Every little thing that inspires you has potential. Focus that potential into a list of options that strike an inspiring chord. If a career has the potential to inspire you, it has the potential to make you happy.
What do you really want to do? Maybe you want to help others in your community. Perhaps you would love to travel, to get paid to see new places. Or maybe turning your hobby — baking, woodworking, decorating, etc. — into a second career would inspire you.
Another thing to consider is whether you want to work for yourself or for a business. Both have their positives and negatives. If you work for yourself, you are responsible for paying taxes and other deductions, keeping your books, and managing the marketing and sales of your product or service. If you prefer to let others worry about the business details, working for someone is probably best for you.

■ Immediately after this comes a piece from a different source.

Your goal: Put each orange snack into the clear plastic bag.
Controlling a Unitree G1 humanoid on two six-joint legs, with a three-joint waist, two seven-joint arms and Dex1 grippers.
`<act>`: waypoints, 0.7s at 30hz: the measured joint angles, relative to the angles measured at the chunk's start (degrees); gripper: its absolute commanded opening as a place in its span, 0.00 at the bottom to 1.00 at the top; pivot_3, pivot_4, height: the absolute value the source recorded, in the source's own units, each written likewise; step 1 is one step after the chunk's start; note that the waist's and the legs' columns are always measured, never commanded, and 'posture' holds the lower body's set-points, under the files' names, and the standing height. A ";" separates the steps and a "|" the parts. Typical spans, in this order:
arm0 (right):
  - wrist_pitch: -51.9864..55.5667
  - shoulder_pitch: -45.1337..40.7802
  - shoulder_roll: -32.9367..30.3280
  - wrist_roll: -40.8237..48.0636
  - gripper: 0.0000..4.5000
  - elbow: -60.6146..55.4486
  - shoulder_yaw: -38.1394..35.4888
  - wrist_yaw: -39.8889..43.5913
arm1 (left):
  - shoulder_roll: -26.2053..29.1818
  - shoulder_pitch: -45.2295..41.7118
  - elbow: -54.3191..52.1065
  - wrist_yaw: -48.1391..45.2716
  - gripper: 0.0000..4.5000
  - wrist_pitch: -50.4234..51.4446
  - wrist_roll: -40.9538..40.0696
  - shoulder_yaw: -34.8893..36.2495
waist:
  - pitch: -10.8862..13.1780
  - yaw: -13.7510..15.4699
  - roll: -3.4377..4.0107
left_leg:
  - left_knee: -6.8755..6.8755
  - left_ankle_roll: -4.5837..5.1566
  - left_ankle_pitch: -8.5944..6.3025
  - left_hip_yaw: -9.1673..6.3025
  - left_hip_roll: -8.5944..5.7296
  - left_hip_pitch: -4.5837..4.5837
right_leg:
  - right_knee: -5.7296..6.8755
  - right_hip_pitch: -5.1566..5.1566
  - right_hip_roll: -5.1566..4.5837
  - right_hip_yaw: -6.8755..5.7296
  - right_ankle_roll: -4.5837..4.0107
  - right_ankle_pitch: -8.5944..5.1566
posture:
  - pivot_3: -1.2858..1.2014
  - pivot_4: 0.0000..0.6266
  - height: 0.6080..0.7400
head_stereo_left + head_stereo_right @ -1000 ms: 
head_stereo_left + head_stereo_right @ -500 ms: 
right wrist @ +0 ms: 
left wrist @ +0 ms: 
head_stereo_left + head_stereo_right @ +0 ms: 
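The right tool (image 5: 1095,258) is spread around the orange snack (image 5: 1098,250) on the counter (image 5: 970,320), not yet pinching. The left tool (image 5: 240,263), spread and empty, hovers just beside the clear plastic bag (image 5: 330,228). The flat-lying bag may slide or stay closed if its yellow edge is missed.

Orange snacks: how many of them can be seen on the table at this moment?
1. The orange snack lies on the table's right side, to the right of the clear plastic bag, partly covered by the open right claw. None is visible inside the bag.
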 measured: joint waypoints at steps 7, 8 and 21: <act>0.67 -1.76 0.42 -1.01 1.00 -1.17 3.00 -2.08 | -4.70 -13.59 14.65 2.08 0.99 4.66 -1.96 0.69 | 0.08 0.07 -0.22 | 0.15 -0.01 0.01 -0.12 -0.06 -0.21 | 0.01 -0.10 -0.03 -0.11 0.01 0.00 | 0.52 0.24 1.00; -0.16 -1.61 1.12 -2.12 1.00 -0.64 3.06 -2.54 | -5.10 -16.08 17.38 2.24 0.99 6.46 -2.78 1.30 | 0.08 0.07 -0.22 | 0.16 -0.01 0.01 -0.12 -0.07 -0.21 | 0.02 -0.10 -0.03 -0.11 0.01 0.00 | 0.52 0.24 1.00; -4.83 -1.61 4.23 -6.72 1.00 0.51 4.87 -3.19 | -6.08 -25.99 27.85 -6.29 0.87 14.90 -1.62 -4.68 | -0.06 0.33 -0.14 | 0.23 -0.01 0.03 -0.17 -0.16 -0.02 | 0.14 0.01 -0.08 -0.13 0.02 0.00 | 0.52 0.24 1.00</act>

Then you must decide how much you want to work. If you know you only want to work part time, that’s great. If you need to work full time to supplement your income (or because you really enjoy it), then be sure you only apply for positions that fit your requirements. The same goes for working for yourself; it’s easy to start a business out of your home with part-time expectations that balloons into a full-time-and-then-some proposition.
Be proactive. The best time to begin building the foundation for your second act is before you retire. But first, use your list of inspirations to focus your direction.
For example, you love woodworking and making old-fashioned toys. In the past, you only made them for family and friends. Now, try taking them to a few craft shows to get a feel for whether this hobby could become a second career. Or if you want to work for a business, hone your networking skills while you’re still employed and put out feelers for possible post-retirement options. Many people appreciate the wisdom that comes with experience and may even offer ideas or jobs.
Another way to find out if a second career is a good fit for you is by taking a quiz that lets you see if your personality type is well-suited for that job. If you ever thought a job that takes you on the road might be a great way to spend your retirement, check out our blog, “Long Distance Driving: Take this Quiz to Find Out if It’s Right for You.” AARP also has a “Second Careers Quiz” to help you establish whether you’re ready for your second act.
Your friends and family are also great resources. People who know you well may see attributes in you that you don’t. Being open to or even seeking out their ideas can add a new dimension to your search for the perfect second act. Good luck!